_REQUIREMENT_. A word-for-word retyping of the listing is the goal.
PROVIDED DATA: Begin
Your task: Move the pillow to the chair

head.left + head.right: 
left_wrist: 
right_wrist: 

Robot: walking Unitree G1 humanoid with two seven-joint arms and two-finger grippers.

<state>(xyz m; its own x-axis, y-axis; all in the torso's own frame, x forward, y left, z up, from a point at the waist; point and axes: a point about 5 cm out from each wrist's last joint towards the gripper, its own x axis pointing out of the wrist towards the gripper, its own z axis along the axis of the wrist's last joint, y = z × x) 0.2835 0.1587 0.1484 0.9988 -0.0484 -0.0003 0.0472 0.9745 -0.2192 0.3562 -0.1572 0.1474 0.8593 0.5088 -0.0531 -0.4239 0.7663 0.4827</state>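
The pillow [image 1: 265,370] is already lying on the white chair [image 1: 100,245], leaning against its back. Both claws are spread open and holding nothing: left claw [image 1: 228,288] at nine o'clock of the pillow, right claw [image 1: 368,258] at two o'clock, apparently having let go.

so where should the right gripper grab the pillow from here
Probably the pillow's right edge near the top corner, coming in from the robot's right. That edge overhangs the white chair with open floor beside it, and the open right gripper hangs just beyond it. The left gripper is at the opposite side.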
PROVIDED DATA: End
_WRITTEN ANSWER_.
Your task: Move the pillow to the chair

head.left + head.right: 
left_wrist: 
right_wrist: 

Robot: walking Unitree G1 humanoid with two seven-joint arms and two-finger grippers.

<state>(xyz m; its own x-axis, y-axis; all in the torso's own frame, x forward, y left, z up, from a point at the waist; point and axes: a point about 5 cm out from each wrist's last joint towards the gripper, its own x axis pointing out of the wrist towards the gripper, its own z axis along the axis of the wrist's last joint, y = z × x) 0.2835 0.1587 0.1484 0.9988 -0.0484 -0.0003 0.0472 0.9745 -0.2192 0.3562 -0.1572 0.1474 0.8593 0.5088 -0.0531 -0.4239 0.7663 0.4827</state>
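The pillow [image 1: 265,370] is already lying on the white chair [image 1: 100,245], leaning against its back. Both claws are spread open and holding nothing: left claw [image 1: 228,288] at nine o'clock of the pillow, right claw [image 1: 368,258] at two o'clock, apparently having let go.

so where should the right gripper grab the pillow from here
Probably the pillow's right edge near the top corner, coming in from the robot's right. That edge overhangs the white chair with open floor beside it, and the open right gripper hangs just beyond it. The left gripper is at the opposite side.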

There is nothing else to add to the answer.